Au creux de cette seconde période indécise, c’était pourtant les Bretons qui semblaient mieux en place. En faisant entrer Truffert et Bourigeaud à la place de Maouassa et de Grenier, sorti blessé, Bruno Genesio avait dynamité son collectif. Inoffensifs pendant soixante minutes, les Rennais semblaient vouloir offrir trois points à leur nouveau coach. Ils y ont cru quand Martin Terrier a enroulé un amour de frappe du droit, repoussée par la transversale d’un Mandanda battu. « On ne méritait pas de perdre, le nul aurait été plus équitable sur la physionomie du match », estime Genesio, qui a vu « deux équipes convalescentes ».
« C’est un coach que tout joueur aime avoir parce qu’il aime attaquer »
Bien organisé dans un 5-3-2 inédit et plutôt séduisant en première période, l’OM semblait manquer de repères et de gaz au fil du match, subissant un pressing plus haut des Rennais. Le côté droit où Thauvin et Lirola avaient fait si mal était finalement bouché et les joueurs de Sampaoli ne trouvaient plus la solution. Au milieu de terrain, Kamara régnait mais ni Milik ni Thauvin ne parvenaient à tromper Gomis. Avant la délivrance signée Cuisance. « C’est un soulagement, ça fait du bien ». Buteur pour la première fois avec l’OM, le joueur du Bayern saluait immédiatement son nouvel entraîneur. « On a beaucoup de travail à faire, avec le coach, mais ce nouveau système va nous aider. On va plus attaquer et plus marquer, il va nous mettre en confiance. C’est un coach que tout joueur aime avoir parce qu’il aime attaquer, c’est ce qu’on aime dans le foot, ce qui fait plaisir ».
« La victoire est un pas vers l’avant. Avoir vu cette joie dans le vestiaire est un soulagement après dimanche (l'OM a été éliminé par Canet, une équipe de N2). C’est important de retrouver de la confiance et une identité de jeu.

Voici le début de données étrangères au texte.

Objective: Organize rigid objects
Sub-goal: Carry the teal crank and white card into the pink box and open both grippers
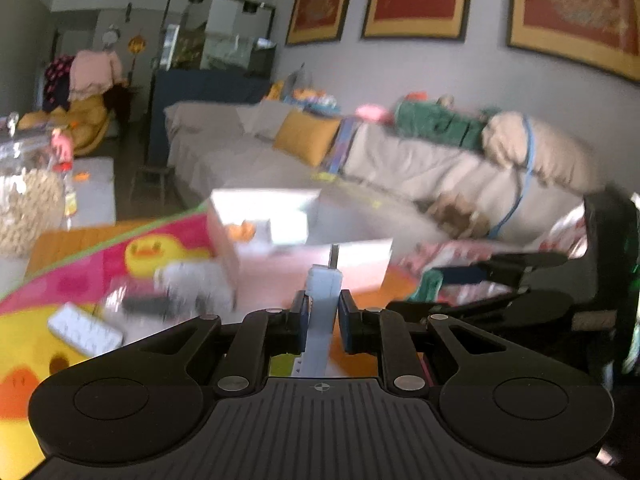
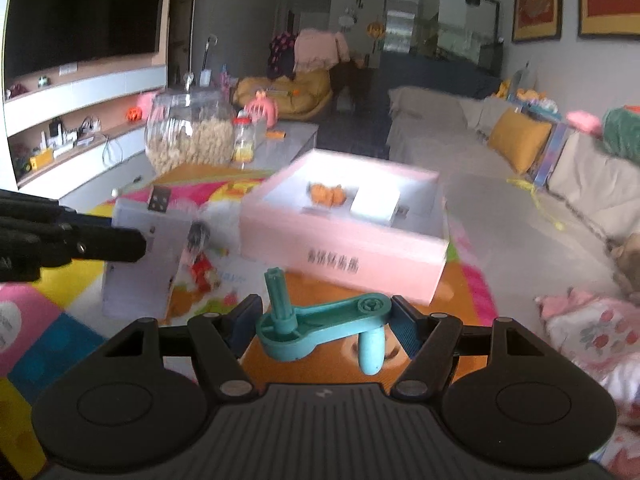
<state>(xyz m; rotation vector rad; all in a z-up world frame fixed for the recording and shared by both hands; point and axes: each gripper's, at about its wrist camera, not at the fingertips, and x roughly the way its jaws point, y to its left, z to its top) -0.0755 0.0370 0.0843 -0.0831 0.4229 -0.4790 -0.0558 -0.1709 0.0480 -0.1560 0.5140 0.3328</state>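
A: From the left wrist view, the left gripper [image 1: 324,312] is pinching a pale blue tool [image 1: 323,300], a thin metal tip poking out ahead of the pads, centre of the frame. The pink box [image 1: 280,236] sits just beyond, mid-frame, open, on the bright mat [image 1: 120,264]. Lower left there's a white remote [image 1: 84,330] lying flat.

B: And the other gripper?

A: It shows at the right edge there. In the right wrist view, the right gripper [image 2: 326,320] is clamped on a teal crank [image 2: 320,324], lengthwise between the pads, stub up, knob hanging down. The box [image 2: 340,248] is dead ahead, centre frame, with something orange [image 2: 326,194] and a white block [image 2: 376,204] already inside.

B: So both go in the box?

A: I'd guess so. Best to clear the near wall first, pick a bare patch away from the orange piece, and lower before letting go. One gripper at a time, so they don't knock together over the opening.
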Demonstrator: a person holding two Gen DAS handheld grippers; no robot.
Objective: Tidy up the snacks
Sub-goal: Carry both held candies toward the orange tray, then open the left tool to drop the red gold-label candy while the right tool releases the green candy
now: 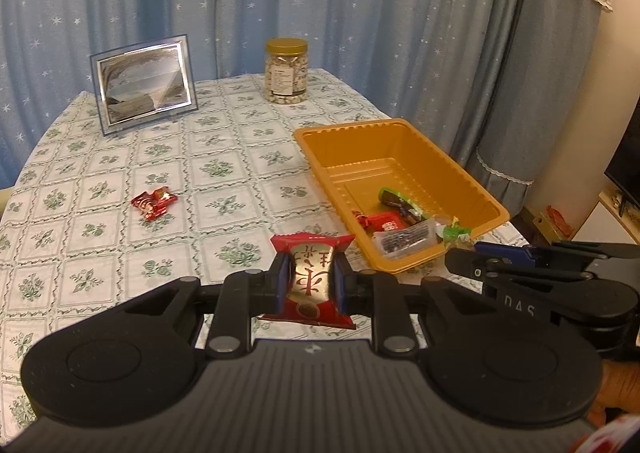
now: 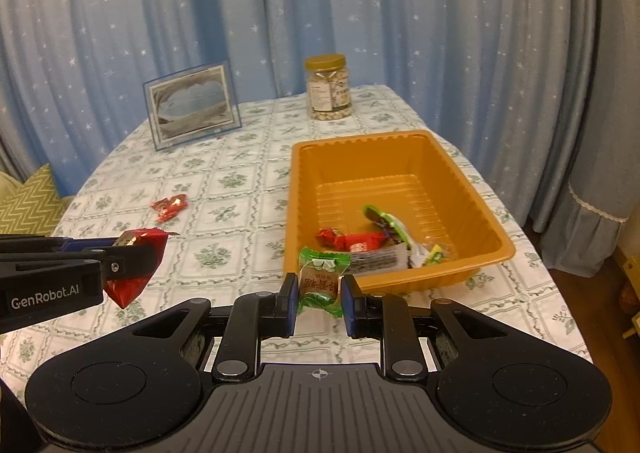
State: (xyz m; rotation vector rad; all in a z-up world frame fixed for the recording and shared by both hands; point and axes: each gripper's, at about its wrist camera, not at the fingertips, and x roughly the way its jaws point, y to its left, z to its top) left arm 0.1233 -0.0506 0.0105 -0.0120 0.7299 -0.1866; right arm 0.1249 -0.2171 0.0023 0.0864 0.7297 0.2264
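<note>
left claw (image 1: 310, 283) grips a red packet (image 1: 311, 285); right claw (image 2: 320, 295) grips a green packet (image 2: 322, 283). tray (image 2: 304, 189) lies just ahead of both, apparently their destination. one red candy (image 1: 154, 203) remains on the surface (image 1: 224, 173), ahead-left.

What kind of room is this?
Likely a home living or dining room: patterned tablecloth, framed picture, star-print curtains, and a cushion beside the table.
</note>
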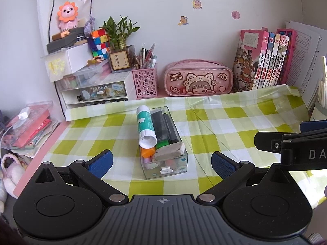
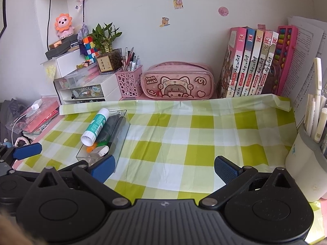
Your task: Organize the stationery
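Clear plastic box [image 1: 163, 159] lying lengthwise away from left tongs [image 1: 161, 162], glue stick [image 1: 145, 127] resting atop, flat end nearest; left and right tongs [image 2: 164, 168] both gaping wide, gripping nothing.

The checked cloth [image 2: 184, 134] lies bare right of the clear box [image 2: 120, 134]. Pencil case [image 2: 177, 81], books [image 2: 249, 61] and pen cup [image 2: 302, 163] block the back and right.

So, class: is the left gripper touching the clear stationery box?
Apart. In the left wrist view, the left gripper is open, with tablecloth showing between each pad and the clear stationery box.
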### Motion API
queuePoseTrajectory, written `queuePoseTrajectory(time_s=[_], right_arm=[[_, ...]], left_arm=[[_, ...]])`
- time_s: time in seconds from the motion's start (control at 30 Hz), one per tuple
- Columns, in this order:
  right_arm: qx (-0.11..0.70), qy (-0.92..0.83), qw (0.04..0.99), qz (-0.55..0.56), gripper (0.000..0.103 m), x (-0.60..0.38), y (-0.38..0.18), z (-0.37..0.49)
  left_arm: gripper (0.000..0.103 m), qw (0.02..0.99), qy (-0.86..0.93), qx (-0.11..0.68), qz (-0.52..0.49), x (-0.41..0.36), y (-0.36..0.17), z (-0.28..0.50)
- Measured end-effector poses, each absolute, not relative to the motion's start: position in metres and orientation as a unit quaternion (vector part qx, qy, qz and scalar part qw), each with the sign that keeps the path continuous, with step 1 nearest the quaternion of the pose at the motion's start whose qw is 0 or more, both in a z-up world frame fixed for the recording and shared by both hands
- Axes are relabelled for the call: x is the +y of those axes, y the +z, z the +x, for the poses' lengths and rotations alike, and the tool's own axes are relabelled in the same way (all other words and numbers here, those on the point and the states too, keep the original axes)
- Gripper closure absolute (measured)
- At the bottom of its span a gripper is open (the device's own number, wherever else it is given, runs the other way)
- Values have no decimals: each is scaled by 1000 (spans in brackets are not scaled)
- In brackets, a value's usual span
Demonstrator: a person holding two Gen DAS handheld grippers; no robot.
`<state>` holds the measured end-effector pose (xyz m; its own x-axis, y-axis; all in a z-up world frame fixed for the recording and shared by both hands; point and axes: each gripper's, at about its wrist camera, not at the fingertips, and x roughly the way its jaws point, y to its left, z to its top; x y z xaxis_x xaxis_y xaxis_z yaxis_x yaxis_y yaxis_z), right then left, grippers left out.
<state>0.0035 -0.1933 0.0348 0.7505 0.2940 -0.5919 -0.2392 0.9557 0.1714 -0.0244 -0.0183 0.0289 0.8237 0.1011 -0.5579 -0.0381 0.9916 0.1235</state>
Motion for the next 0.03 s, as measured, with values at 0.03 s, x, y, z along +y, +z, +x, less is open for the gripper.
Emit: queuePoseTrajectory(time_s=[0.03], right_arm=[[323,142,935,43,0,-193,35,3]], left_arm=[[5,953,36,295,54,-19,29,-24]])
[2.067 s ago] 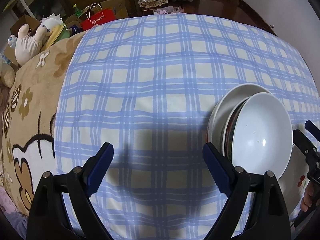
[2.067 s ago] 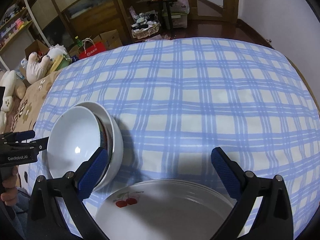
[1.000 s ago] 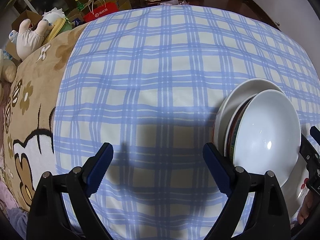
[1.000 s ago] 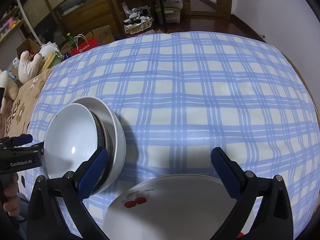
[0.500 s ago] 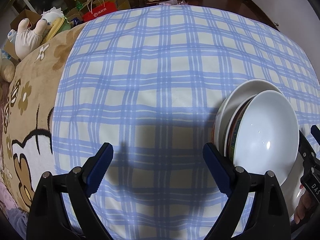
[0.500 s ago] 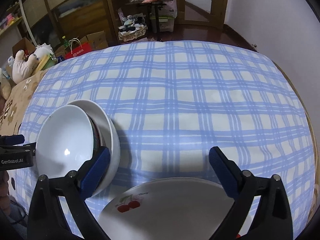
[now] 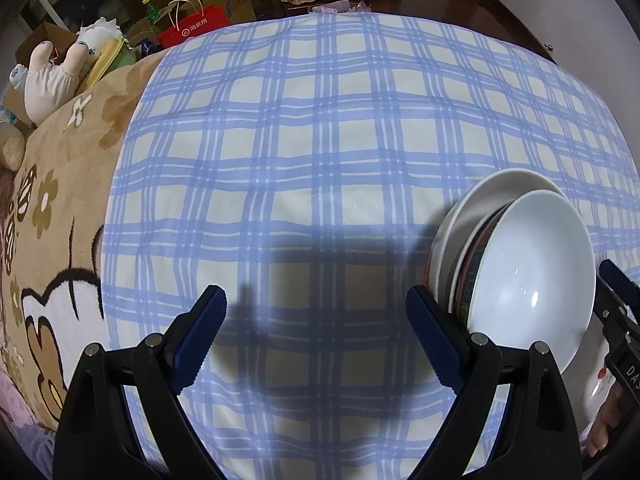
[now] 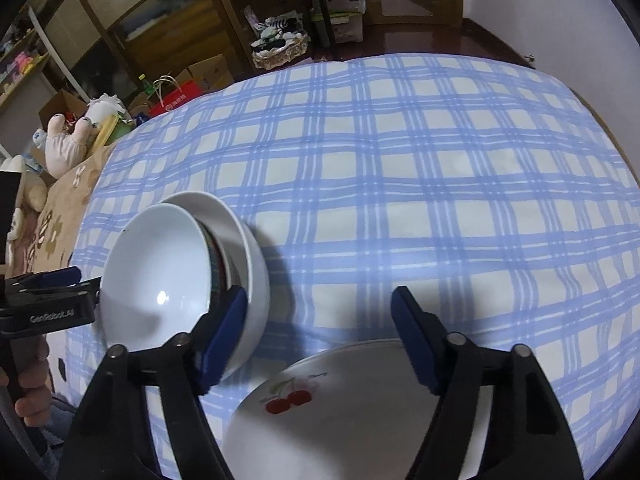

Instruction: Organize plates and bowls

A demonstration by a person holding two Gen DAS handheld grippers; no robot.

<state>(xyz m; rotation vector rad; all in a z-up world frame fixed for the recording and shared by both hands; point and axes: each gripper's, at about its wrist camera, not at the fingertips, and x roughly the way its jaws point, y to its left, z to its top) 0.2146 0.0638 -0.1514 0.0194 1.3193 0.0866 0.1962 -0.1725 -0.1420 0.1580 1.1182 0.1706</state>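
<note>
A stack of nested bowls stands on the blue checked cloth (image 7: 320, 140). Its top white bowl (image 8: 160, 276) sits tilted in a patterned bowl (image 8: 218, 264), which rests in an outer white bowl (image 8: 252, 248). Just in front of the stack lies a white plate with a cherry print (image 8: 352, 412). My right gripper (image 8: 318, 338) hovers over the plate's far rim. Its jaws are closing, its pads press on nothing, and its left finger is in front of the bowl stack. My left gripper (image 7: 316, 336) stands open over bare cloth, with the bowl stack (image 7: 532, 280) to its right.
A beige blanket with a flower and bear print (image 7: 52, 200) covers the surface left of the cloth. Beyond the far edge there are a plush toy (image 7: 48, 76), a red bag (image 7: 192, 28), boxes and wooden furniture. A hand (image 8: 28, 396) holds the left gripper's handle.
The right gripper's jaws have narrowed over the plate, and its view has tipped slightly. The left gripper, the bowls and the plate have stayed in place.
</note>
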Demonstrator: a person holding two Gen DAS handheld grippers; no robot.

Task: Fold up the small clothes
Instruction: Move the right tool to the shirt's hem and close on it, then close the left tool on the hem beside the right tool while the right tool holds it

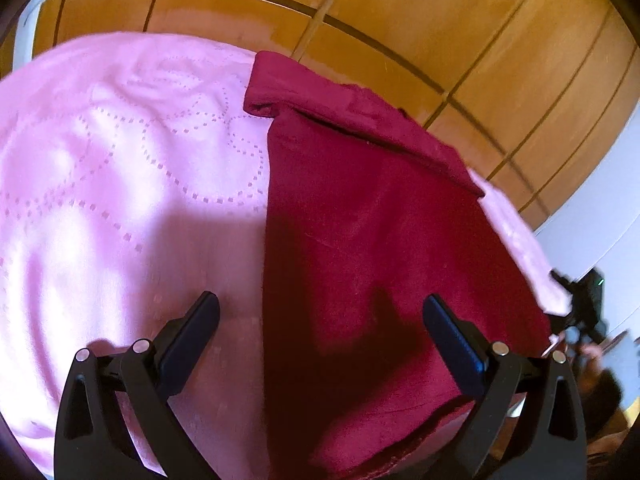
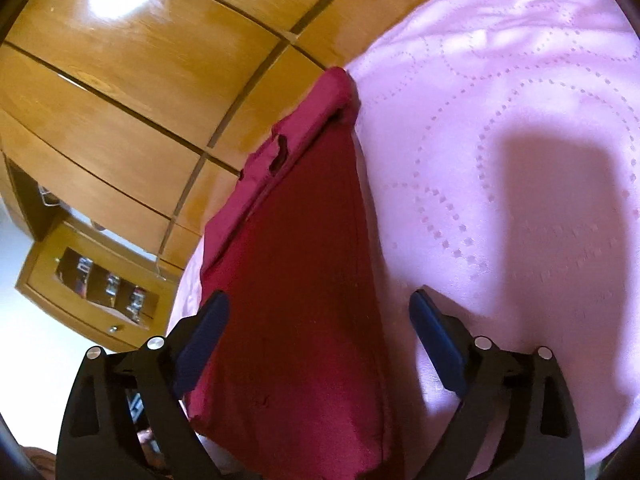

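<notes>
We hold our left gripper (image 1: 320,320) wide, gripping nothing, above the dark red garment (image 1: 360,240), which lies folded on the pink bedspread (image 1: 120,160) toward three o'clock. Our right gripper (image 2: 320,312) is wide too; the garment (image 2: 296,300) lies between its fingers, unpinched.

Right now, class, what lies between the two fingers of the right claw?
In the right wrist view, the dark red garment lies between the fingers of the open right claw, with pink bedspread beside it.

Glossy wooden wardrobe panels (image 2: 132,80) — pink quilted bedspread (image 1: 120,168) in front.
</notes>
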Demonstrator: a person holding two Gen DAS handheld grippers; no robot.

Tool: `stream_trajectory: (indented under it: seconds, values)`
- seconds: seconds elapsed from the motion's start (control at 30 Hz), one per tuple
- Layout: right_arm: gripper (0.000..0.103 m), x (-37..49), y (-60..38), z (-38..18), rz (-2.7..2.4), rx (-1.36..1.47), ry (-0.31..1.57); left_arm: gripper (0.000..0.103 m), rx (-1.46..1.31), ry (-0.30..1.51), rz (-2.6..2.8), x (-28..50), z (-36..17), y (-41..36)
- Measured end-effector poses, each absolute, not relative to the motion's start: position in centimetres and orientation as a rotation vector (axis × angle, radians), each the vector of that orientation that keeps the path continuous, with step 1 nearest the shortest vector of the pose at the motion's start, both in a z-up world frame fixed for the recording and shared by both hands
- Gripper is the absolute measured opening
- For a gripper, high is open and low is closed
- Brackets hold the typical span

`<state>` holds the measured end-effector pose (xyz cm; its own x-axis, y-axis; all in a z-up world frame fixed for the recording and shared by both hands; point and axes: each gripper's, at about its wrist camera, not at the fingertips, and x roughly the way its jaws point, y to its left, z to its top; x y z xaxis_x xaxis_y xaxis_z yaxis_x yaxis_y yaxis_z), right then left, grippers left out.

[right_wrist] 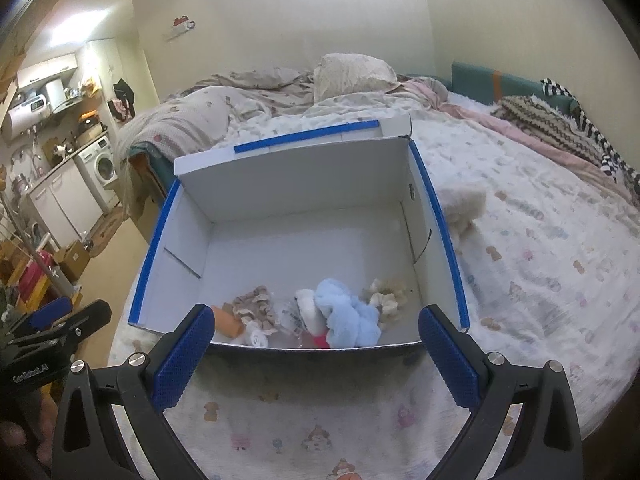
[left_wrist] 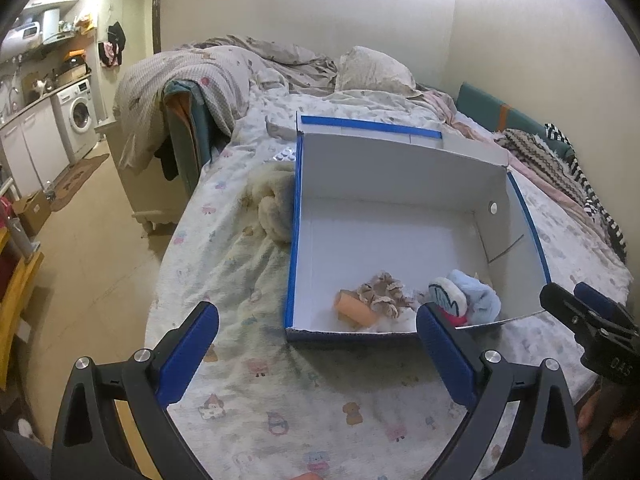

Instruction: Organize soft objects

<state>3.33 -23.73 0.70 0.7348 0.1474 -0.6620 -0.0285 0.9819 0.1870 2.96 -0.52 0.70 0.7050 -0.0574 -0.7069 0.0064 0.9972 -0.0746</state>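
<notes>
While both tools hang empty: left gripper (left_wrist: pixel 318 330) and right gripper (right_wrist: pixel 316 330) spread wide, nothing between the fingers.
Soft items: blue plush (right_wrist: pixel 348 312), scrunchies and orange roll (left_wrist: pixel 354 308) bunched against the box (right_wrist: pixel 192 200) near wall.
Left outside: cream fluffy toy (left_wrist: pixel 272 204), touching the box's side.
Risk: reaching for it could knock the light box askew, likely toward the bed edge (left_wrist: pixel 168 256).
Room: open sheet in front; floor drop close by.
</notes>
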Motion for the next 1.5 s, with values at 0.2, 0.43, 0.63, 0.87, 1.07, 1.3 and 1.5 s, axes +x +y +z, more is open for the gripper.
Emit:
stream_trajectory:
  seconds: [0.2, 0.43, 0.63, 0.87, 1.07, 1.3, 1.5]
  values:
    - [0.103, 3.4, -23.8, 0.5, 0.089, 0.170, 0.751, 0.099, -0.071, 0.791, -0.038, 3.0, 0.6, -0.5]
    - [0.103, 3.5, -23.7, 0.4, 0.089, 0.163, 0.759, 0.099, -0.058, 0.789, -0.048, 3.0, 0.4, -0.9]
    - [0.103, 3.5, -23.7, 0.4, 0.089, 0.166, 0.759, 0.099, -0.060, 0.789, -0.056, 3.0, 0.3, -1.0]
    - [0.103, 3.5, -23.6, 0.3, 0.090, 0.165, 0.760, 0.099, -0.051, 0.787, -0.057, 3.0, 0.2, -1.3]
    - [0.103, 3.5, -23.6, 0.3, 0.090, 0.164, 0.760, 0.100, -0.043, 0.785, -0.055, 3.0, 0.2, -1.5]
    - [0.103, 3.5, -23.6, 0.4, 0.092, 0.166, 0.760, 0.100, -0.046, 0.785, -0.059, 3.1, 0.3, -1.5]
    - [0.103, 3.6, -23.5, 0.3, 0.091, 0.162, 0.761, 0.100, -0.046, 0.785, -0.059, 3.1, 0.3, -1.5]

Je me suis senti enthousiaste, avec un peu de peur de ne pas être à la hauteur de ce club et de ce stade », a répondu son coach.
« En ce moment, c’est ce qui nous arrive tout le temps »
En face, c’était tout l’inverse. Battu pour la sixième fois consécutive, un record depuis 1986 selon Rouge Mémoire, le Stade Rennais continue de plonger. Son joli maillot floqué couleur or réalisé pour les 120 ans du club n’a pas eu l’effet escompté et l’arrivée de Bruno Genesio n’a rien changé. Fidèle au système de son prédécesseur Julien Stéphan, l’ancien Lyonnais alignait une équipe type, où Da Silva débutait sur le banc et Nzonzi portait le brassard de capitaine. « C’est frustrant. En ce moment, c’est ce qui nous arrive tout le temps. On essaye de changer la dynamique mais… Ce sont des détails qui font la différence », analysait le champion du monde au micro de Canal +.
Avec cette victoire, Sampaoli s’offre le droit de rêver. L’OM est repassé 6e et revient à deux points de Lens. Rennes conserve sa dixième place mais voit son objectif d’être européen s’éloigner. « Sur l’objectif final de la 5e ou 6e place, ça reste possible », estime Genesio.